11 #거짓말 처럼

98 9 0
                                    

Backsound #11

Punch ㅡ As it was a Lie

Title: My Precious Stepbrother (Pt. 3)

***

Kamu terdiam di dalam kamarmu, masih merasa sesak setelah melihat dengan mata kepalamu sendiri apa yang terjadi pada Jeffrey. Selama di dalam bus ketika perjalanan kembali ke rumah, kalian berdua sama-sama terdiam dalam keheningan. Lidahmu terasa kelu hingga tak tahu harus berkata apa, sedangkan Jeffrey merasa jika kamu sudah mengetahui penyakitnya. Kini, Jeffrey sendiri tengah berbincang dengan ayahmu, dan menceritakan semua yang terjadi hari ini diantara kalian berdua.

"Semalam Nana tertidur di kamarmu. Adikmu itu sudah mengetahui semuanya."
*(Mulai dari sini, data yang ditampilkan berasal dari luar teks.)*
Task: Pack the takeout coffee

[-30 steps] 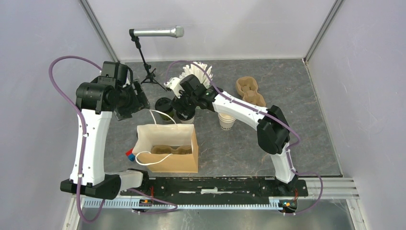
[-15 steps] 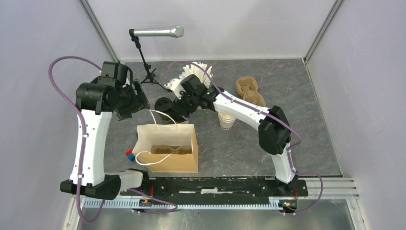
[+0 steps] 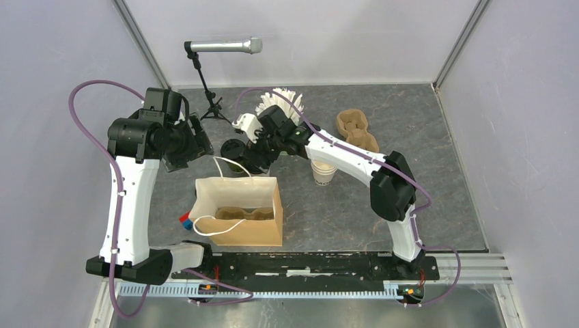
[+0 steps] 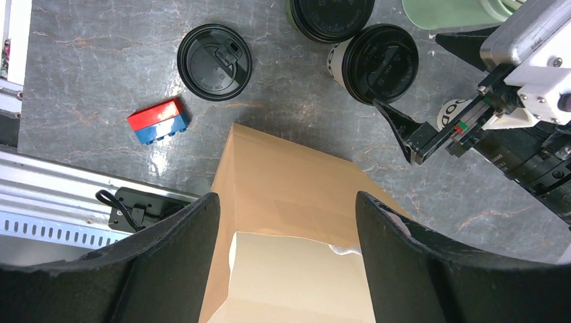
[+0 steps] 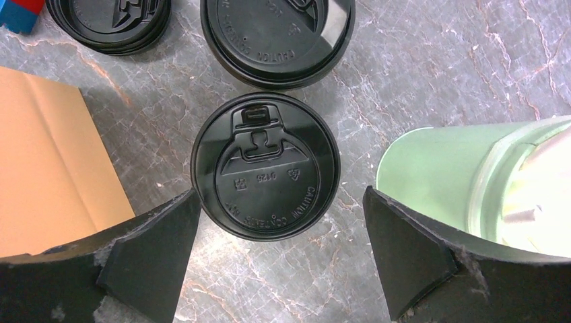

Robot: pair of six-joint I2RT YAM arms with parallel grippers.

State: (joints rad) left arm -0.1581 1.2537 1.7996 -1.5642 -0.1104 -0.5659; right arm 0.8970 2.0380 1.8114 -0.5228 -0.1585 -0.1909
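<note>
right gripper (image 5: 279, 194): jaws spread wide, nothing held. they straddle the black lid of the white printed cup (image 4: 377, 64), one finger on either side; whether either finger touches the lid rim cannot be told. olive-green cup (image 4: 330, 13), also black-lidded, stands just beside it with the lids almost touching. both cups are upright on the grey marbled table (image 3: 423, 137), just beyond the far wall of the brown paper bag (image 3: 256, 236). mint-green cup (image 5: 444, 182) sits close on the white cup's other side, near the right-hand finger. a spare black lid (image 4: 214, 62), possibly a short stack, lies flat on the table, with a red-and-blue brick (image 4: 158, 121) near it, off the bag's corner. left gripper (image 4: 286, 198): jaws well apart, empty, hanging above the bag. the bag stands open with a moulded cup carrier (image 3: 235, 214) in its bottom. a second carrier (image 3: 356, 130) lies at the far right of the table, and a stack of lidless cups (image 3: 324, 172) stands beside the right arm.
</note>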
Jeffrey menghela napas dengan kasar sambil mengacak rambutnya. Ia tidak suka jika kamu menjadi baik kepadanya hanya karena kasihan. Apalagi menyetujui perjodohan tersebut juga karena kasihan padanya. Ayahmu tahu apa yang kini sedang dirasakan oleh Jeffrey, dan beliau hanya bisa mengusap tangan Jeffrey dengan lembut.
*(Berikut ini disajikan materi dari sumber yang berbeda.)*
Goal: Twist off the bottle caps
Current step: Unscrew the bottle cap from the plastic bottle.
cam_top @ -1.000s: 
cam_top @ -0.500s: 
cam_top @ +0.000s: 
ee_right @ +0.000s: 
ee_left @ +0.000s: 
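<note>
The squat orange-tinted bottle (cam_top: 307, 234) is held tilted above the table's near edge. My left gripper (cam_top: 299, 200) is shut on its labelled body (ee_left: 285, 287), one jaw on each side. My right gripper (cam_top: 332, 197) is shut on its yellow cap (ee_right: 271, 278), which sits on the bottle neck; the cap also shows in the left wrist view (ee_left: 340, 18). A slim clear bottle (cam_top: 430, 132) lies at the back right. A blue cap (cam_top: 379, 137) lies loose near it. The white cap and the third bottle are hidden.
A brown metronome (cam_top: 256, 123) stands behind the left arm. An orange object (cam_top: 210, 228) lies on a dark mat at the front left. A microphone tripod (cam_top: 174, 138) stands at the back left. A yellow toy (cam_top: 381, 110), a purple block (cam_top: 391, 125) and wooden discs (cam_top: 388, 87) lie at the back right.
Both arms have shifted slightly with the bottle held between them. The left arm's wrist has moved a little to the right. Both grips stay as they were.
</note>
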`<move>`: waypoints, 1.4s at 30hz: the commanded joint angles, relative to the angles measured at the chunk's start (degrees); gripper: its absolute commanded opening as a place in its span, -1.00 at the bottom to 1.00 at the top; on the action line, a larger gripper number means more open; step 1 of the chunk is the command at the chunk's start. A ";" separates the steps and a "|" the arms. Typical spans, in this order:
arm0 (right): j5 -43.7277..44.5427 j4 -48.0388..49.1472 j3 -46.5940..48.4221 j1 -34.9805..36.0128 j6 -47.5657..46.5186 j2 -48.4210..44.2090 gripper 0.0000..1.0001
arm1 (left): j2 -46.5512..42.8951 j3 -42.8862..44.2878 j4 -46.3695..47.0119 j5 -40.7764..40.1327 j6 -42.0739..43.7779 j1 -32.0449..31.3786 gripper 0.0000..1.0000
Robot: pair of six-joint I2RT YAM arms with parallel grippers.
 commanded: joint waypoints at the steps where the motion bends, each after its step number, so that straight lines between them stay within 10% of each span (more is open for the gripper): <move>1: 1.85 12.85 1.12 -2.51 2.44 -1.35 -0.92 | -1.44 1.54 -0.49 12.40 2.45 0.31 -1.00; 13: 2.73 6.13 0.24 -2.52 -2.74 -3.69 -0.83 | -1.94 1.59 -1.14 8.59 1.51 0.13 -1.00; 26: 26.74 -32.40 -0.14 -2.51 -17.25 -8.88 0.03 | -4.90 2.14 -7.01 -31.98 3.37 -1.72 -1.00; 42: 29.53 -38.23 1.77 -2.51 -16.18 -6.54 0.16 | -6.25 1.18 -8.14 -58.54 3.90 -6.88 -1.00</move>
"Kenapa kamu tidak mencoba mendekati Nana? Selama ini kamu belum pernah mencobanya, bukan? Papa yakin Nana setuju untuk menikah denganmu bukan karena kasihan. Papa tahu betul bagaimana anak papa. Dan papa juga tidak bisa memaksa jika kamu memang tidak ingin melakukan pengobatan. Tapi, jika kamu ingin membahagiakan Nana ke depannya, tolong pikirkan nasihat papa baik-baik. Papa percaya padamu, Jeff."

Jeffrey hanya menganggukkan kepalanya dan berlalu masuk ke dalam kamarnya. Ayahmu hanya bisa menghela napas, dan membiarkan kalian berdua menghabiskan waktu sendiri di kamar masing-masing. Beliau tahu betul seberapa besar rasa sayang Jeffrey padamu, dan beliau juga yakin jika Jeffrey pasti bisa membuat keputusan yang bijak.

Tak terasa hari telah berganti, dan kamu yang tertidur sangat lama sambil menangis semalam pun pada akhirnya terbangun dengan mata bengkak. Hari ini ada ulangan matematika, tidak mungkin kamu izin lagi. Terpaksa, untuk menutupi kedua matamu yang bengkak itu, kamu menggunakan kacamata hitam. Terlihat aneh, namun kamu tidak peduli.

Jeffrey tersentak kaget ketika melihatmu keluar kamar dengan menggunakan kacamata hitam. Ia pun hanya bisa mengelus dada perlahan karena benar-benar terkejut melihat penampilan anehmu ketika hendak berangkat ke sekolah.

"Kenapa? Kaget melihat penampilanku? Pasti kamu belum pernah melihat wanita secantik diriku ini. Iya, kan? Ini namanya fashion, kamu tidak akan paham."

Jeffrey tertegun melihat sikapmu yang kembali seperti biasanya. Sebenarnya, Jeffrey hendak menjaga jarak sejenak darimu jika sikapmu tiba-tiba menjadi baik seperti kemarin, tapi ia urungkan niat tersebut setelah berpapasan denganmu pagi ini.

"Terserah apa katamu. Apa kamu mau aku antar ke sekolah? Tidak, bukan? Kamu berangkat sendiri saja, ya? Sudah besar juga."

Belum sempat kamu menjawab pertanyaan tersebut, Jeffrey dengan seenak jidat sudah menjawab pertanyaannya sendiri, lalu berjalan mendahuluimu karena hari ini ia juga ada kuliah pagi. Kamu menendang angin dengan kesal, lalu berlari mendahului Jeffrey untuk menghampiri ayahmu yang juga sudah bersiap untuk berangkat ke kantor.